Though China Bulls will never admit it, China's economy has become increasingly fragile in a process of diminishing returns reflected in the chart of China's S-Curve below. What worked in the boost phase (picking the low-hanging fruit of development) no longer works.
The conventional view in the West is that the Chinese people are docile and obedient, obeying the central government's edicts without question. The idea that the working class in China could refuse to comply is not even on the margins of Western understanding.
But if we consider the thousands of spontaneous protests and wildcat strikes against authority that have occurred in China in recent years, we realise it's Americans who are docile and obedient, slavishly worshiping at the altar of the Federal Reserve / Dow 30,000 while their "billionaire betters" pile up fortunes and political influence, reducing the vaunted American middle-class to passive, beaten debt-serfs and tax donkeys.
Despite the paper-thin veneer of official Communist rhetoric, the social contract in China is entirely financial: you (the ruling elites) make us more prosperous every month and we'll obey. Prosperity is of course financial--higher wages, more social benefits, higher real estate valuations, and so on-- but it also includes intangible forms of capital such as greater security, cleaner air and water, wider avenues of social mobility, etc.
The official mishandling of the coronavirus epidemic from the top down tells the Chinese people the unfortunate reality: you don't count, you don't matter. All that matters is the leadership saving face, and if millions of working-class Chinese people are sacrificed or needlessly put in harm's way to save the leadership's face, then the masses should quietly accept their completely needless losses and suffering.
This is a complete abrogation of the implicit social contract China's people have come to expect of their leadership. The masses have accepted systemic corruption that enriches the few (Party leaders and crony developers, etc.) at the expense of the many because the many were gaining greater prosperity and security. But that advance has stalled in recent years as the costs of essentials have soared and wages haven't kept pace.
The favored elites have of course kept pace, and since they control the media and machinery of governance, the unhappy slippage has been successfully buried beneath bogus official statistics and relentless suppression of any leakage or dissent.
(Note that doctors who attempted to go public with their fears of the coronavirus in early January were reportedly arrested to shut them up--par for the course for anyone who doesn't comply with face-saving official prevarication.)
But being exposed to a potentially fatal virus because it pleased the leadership to suppress the facts will trigger second-order effects that will not dissipate. The same can be said of economic and financial second-order effects that will disrupt supply chains and China's precariously over-leveraged shadow banking system.

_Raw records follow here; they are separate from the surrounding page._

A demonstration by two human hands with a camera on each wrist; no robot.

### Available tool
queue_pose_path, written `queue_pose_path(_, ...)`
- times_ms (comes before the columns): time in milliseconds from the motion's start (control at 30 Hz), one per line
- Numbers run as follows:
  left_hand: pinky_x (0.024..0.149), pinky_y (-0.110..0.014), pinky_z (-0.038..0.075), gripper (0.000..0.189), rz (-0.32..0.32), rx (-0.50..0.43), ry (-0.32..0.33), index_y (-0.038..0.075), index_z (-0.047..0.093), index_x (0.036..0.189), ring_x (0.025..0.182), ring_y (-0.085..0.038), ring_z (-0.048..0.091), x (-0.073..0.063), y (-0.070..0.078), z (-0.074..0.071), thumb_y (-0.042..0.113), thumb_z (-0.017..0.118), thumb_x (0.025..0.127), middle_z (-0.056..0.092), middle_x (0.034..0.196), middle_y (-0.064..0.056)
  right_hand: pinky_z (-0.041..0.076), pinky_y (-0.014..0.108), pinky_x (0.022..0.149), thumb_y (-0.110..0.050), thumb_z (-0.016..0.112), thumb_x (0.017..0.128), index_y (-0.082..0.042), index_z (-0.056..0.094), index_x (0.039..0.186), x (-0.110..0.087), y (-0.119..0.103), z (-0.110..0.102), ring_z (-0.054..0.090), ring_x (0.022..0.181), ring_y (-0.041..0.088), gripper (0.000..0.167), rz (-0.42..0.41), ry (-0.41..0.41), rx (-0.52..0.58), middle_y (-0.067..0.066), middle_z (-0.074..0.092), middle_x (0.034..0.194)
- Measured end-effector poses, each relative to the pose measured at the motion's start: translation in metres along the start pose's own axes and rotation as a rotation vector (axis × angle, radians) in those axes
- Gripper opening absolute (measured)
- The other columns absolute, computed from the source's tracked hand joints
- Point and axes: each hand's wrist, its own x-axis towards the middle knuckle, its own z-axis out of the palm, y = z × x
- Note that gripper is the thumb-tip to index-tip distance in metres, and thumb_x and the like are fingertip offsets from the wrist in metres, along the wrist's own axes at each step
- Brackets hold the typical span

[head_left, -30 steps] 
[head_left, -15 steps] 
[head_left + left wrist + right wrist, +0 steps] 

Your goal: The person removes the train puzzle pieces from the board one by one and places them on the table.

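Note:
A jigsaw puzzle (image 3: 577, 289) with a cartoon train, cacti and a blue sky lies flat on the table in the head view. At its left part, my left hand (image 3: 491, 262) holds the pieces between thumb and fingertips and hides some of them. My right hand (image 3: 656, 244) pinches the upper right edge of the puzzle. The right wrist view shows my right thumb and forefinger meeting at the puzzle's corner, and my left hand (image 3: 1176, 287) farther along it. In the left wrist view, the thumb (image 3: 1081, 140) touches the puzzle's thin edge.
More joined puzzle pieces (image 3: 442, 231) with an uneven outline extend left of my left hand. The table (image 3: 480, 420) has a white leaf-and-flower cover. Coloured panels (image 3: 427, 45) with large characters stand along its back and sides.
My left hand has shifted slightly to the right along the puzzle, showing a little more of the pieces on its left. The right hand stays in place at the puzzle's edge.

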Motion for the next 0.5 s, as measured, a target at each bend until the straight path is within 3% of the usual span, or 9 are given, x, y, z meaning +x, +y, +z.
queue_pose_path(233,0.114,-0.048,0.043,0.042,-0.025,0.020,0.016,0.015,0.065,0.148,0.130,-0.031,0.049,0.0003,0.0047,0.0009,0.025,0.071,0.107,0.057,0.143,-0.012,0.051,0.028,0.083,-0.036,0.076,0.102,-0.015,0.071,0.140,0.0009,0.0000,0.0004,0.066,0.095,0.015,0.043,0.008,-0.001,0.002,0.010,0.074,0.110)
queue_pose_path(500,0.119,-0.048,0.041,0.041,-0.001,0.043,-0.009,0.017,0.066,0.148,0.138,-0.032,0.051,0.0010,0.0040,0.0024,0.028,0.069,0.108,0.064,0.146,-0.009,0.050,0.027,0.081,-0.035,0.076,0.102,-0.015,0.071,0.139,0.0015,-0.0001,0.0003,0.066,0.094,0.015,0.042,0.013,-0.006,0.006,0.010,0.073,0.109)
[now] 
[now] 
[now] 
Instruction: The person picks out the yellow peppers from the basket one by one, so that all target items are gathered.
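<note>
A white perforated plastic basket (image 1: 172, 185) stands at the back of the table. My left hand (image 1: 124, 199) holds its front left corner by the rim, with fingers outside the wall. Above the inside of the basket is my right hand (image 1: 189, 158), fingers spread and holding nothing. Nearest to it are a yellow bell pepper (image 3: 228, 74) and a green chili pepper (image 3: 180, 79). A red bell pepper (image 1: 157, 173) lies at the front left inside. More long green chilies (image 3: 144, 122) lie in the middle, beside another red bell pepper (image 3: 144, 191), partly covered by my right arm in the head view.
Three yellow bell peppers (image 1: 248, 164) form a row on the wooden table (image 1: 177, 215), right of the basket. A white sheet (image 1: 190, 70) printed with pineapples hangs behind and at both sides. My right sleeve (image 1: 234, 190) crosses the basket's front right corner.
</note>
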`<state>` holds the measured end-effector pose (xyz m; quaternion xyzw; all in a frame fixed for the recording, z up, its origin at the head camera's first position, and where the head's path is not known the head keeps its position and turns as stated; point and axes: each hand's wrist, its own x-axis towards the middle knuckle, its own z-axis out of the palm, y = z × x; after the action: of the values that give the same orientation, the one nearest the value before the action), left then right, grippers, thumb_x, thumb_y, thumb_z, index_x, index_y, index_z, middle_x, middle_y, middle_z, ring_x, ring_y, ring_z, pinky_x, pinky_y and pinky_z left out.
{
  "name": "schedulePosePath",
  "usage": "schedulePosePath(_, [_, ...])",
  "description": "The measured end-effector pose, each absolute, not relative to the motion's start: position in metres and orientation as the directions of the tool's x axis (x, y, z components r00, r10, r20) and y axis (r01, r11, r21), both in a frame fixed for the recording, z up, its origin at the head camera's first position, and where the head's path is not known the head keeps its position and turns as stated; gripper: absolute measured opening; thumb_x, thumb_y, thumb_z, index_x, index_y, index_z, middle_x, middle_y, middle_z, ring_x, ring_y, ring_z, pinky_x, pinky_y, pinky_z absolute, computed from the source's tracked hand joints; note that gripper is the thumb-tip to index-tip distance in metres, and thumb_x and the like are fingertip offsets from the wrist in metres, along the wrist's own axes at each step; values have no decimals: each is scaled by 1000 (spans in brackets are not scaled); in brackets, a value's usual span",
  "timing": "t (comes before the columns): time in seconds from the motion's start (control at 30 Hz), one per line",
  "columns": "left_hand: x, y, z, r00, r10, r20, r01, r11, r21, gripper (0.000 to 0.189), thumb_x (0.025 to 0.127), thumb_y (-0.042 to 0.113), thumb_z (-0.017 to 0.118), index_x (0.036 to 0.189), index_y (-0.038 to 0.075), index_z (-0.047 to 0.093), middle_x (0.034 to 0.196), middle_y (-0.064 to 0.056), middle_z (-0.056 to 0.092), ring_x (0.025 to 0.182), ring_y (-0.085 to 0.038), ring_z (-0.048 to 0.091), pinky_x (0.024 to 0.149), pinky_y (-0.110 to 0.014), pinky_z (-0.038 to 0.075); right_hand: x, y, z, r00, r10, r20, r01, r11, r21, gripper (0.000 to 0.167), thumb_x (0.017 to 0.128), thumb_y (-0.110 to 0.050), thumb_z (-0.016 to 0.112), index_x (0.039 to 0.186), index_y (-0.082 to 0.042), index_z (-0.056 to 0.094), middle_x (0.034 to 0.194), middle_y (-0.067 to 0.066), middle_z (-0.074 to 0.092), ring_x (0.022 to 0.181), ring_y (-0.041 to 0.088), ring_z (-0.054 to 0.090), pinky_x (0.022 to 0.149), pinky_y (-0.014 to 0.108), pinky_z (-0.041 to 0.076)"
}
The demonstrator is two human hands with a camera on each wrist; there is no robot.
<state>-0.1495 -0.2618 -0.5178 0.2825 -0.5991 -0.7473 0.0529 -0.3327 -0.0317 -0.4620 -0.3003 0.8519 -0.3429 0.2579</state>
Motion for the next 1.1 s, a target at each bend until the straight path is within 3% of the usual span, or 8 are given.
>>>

Those expecting the Chinese workers to be cowed by 100,000 security cameras will be surprised when workers tear down every single camera and the police and People's Liberation Army soldiers decline to kill their fellow citizens.
Nobody expects China's social order or economy to unravel as a second-order effect of the epidemic, and that in itself is a sound reason to not dismiss the possibility too readily. Second-order effects: consequences have their own consequences.
Meanwhile, back on the Corporate America Ranch, Second-order effects may upset all the happy-story assumptions of Chinese suppliers magically being unaffected and workers whose jobs have vanished accepting their downward mobility without complaint.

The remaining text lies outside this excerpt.